Working with CSV and Parquet data
You need these imports for most Frameless projects.
import frameless._
import frameless.syntax._
import frameless.functions.aggregate._
Working with CSV
We first load some CSV data and print the schema.
val df = spark.read.format("csv").load(testDataPath)
// df: org.apache.spark.sql.package.DataFrame = [_c0: string, _c1: string ... 3 more fields]
df.show(2)
// +---+---+---+---+-----------+
// |_c0|_c1|_c2|_c3| _c4|
// +---+---+---+---+-----------+
// |5.1|3.5|1.4|0.2|Iris-setosa|
// |4.9|3.0|1.4|0.2|Iris-setosa|
// +---+---+---+---+-----------+
// only showing top 2 rows
//
df.printSchema
// root
// |-- _c0: string (nullable = true)
// |-- _c1: string (nullable = true)
// |-- _c2: string (nullable = true)
// |-- _c3: string (nullable = true)
// |-- _c4: string (nullable = true)
//
The easiest way to read from CSV into a TypedDataset
is to create a case class that follows
the exact number, type, and order for the fields as they appear in the CSV file. This is shown in
the example bellow with the use of the Iris
case class.
final case class Iris(sLength: Double, sWidth: Double, pLength: Double, pWidth: Double, kind: String)

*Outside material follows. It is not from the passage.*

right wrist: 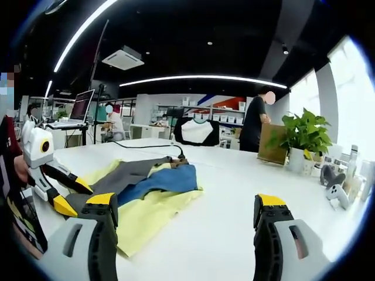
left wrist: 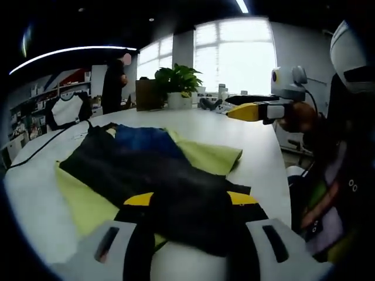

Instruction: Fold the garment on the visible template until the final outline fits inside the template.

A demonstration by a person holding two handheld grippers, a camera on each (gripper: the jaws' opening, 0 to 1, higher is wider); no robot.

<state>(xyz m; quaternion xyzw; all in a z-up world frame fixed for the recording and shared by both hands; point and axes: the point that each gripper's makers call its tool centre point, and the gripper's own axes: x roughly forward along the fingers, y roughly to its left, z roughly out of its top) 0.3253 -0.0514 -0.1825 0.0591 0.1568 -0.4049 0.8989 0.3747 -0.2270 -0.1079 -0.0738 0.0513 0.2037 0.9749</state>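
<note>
Dark garment (left wrist: 158, 175) spread over a yellow-green template (left wrist: 211, 155) on the white counter (left wrist: 258, 170) — both claws near it.

In the left gripper view the left claw (left wrist: 190, 202) has its yellow-tipped jaws on either side of the garment's near edge, cloth lying between them; whether they pinch it cannot be told. The garment is black with a blue panel (left wrist: 146, 139) at its far end, and the template shows past it on both sides. In the right gripper view the right claw (right wrist: 186, 211) is spread wide and holds nothing, over bare counter beside the template — the left claw (right wrist: 67, 196) sits at the garment's edge. A potted plant (right wrist: 302, 137) stands farther back.
</note>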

val testDataDf = spark.read.format("csv").schema(TypedExpressionEncoder[Iris].schema).load(testDataPath)
// testDataDf: org.apache.spark.sql.package.DataFrame = [sLength: double, sWidth: double ... 3 more fields]
val data: TypedDataset[Iris] = TypedDataset.createUnsafe[Iris](testDataDf)
// data: TypedDataset[Iris] = [sLength: double, sWidth: double ... 3 more fields]
data.show(2).run()
// +-------+------+-------+------+-----------+
// |sLength|sWidth|pLength|pWidth| kind|
// +-------+------+-------+------+-----------+
// | 5.1| 3.5| 1.4| 0.2|Iris-setosa|
// | 4.9| 3.0| 1.4| 0.2|Iris-setosa|
// +-------+------+-------+------+-----------+
// only showing top 2 rows
//
If we do not explicitly define the schema of the CSV file then the types will not match leading to runtime errors.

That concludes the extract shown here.